Pour les fabrications de petites pièces en aluminium – autre métal aux conséquences écologiques désastreuses, mais tellement pratique, léger et facile à usiner – il fait le même constat : « Si demain tu veux sortir ton jeu de pédalier, à Grenoble tu vas avoir du mal à trouver. On en faisait faire des séries de 150 maximum. » Soit des petits volumes, peu intéressants pour les tourneurs qui subsistent aujourd’hui. « Les jeux de direction, on faisait des séries de maxi 500 et on avait le choix entre beaucoup de boîtes. Il faut noter aussi que si l’on pouvait faire ces petites séries c’est que partout en France nous avions des clients, des petits monteurs de cycles et des magasins qui faisaient du montage. Aujourd’hui chaque fois que je veux fabriquer une pièce c’est compliqué. Toutes les grosses fabrications sont parties. Des grosses boîtes comme Stronglight étaient toujours en train de sortir des prototypes et ils trouvaient des sous-traitants pour les faire. »

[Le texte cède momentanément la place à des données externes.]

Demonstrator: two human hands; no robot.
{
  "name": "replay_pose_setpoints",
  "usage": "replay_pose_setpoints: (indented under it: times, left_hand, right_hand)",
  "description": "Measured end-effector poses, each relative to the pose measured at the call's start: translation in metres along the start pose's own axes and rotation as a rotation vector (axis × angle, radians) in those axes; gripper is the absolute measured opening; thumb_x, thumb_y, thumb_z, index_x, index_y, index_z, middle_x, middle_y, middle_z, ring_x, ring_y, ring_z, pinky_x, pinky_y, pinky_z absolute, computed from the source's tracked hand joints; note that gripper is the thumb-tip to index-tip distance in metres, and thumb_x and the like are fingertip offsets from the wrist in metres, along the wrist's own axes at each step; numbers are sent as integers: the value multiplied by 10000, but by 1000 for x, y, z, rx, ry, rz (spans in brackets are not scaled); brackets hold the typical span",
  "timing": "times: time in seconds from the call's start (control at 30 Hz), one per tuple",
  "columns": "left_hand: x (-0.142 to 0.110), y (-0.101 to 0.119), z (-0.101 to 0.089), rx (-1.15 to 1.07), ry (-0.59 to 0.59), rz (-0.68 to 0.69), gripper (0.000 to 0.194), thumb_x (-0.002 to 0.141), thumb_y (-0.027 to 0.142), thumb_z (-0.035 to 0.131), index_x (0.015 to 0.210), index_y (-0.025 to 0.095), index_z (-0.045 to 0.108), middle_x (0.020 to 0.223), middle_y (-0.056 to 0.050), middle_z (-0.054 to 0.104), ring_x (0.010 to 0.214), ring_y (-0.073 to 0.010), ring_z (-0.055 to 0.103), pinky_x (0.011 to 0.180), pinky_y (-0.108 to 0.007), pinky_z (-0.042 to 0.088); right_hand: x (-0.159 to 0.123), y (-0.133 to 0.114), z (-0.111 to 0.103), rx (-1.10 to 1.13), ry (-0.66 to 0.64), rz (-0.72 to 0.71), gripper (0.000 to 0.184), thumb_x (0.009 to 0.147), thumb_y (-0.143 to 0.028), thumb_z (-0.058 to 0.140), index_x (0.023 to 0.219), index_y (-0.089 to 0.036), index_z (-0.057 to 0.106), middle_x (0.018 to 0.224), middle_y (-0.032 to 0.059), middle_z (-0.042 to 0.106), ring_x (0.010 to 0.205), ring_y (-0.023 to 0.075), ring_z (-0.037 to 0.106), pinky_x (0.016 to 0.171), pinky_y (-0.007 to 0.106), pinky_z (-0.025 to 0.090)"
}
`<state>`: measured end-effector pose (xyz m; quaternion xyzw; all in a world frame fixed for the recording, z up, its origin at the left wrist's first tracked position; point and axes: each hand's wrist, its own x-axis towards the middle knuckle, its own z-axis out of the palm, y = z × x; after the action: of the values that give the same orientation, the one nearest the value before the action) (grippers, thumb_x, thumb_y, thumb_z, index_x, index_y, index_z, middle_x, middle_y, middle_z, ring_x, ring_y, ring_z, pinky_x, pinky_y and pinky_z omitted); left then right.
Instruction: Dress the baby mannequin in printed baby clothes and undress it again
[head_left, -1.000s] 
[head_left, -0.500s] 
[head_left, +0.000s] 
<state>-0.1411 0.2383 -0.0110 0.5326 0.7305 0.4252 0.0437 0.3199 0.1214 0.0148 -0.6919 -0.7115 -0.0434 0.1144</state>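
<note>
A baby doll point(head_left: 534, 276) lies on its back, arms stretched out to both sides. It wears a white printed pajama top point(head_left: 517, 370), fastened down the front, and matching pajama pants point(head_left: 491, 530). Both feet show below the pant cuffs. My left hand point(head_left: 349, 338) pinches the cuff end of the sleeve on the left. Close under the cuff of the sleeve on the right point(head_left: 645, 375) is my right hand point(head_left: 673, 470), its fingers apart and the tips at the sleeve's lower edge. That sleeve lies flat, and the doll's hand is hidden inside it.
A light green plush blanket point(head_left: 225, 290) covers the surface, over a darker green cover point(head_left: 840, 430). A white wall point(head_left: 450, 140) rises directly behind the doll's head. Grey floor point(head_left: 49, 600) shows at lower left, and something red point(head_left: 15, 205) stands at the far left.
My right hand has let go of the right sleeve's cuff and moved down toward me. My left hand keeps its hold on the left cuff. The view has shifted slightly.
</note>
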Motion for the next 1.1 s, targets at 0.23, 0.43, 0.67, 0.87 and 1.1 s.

En plus du manque de sous-traitant, il y a l’évolution des techniques. « Il faut savoir qu’un prototype, avant on le faisait faire à la main. Mais je suis plus dans le coup, aujourd’hui tu dois faire l’impression numérique en plastique et une fois que t’as trouvé le bon truc tu fais en alu. Sur une ville comme Grenoble, où les sous-traitants sont débordés, c’est sûr que le Taïwanais aura fini son produit avant que t’aies fini ton prototype. »

Sur la possibilité de relancer une production industrielle, Jean-Paul Routens a l’air d’avoir de gros doutes. « Pour refaire du cadre en France il faut reprendre de A à Z. Pour beaucoup de produits on a perdu tout le savoir. Je prends souvent l’exemple des jouets, pourquoi tous les jouets sont faits à Honk-Kong ? C’est pas pour le coût de la main-d’oeuvre ; il n’y a pas un humain sur la chaîne, c’est du plastique moulé, il y a une personne au début de la chaîne qui charge avec son Fenwick [chariot élévateur] et c’est tout. Il y a zéro main-d’oeuvre, pourquoi c’est tout parti là-bas ? C’est parce que si tu veux un proto là-bas tu l’as dans la journée, si tu veux changer de couleur pareil, ici si c’est bleu et que tu veux du rose on va te dire d’attendre trois semaines. Même si il y a une volonté ça me paraît impossible de ramener parce que ça ne va pas être rentable avant des années. »

Dans le métier, malgré une certaine confraternité, les moments de partage d’expérience étaient rares. « Le lundi on se croisait chez le peintre à Lyon. On parlait rarement technique, chacun avait ses petits secrets qui étaient peut-être les mêmes d’ailleurs ! Le travail qu’on faisait, le vélo, c’était pas très compliqué. Quand il y avait des évolutions on en parlait un peu. Au début on limait tout à la main, après il y a eu les limes pneumatiques branchées sur compresseur. Les machines étaient trop grosses, on en discutait et puis il y a eu des évolutions, on se donnait les fournisseurs de bande de papier de verre. On achetait de la pièce microfusion [une technique de moulage du métal], on se donnait les adresses. »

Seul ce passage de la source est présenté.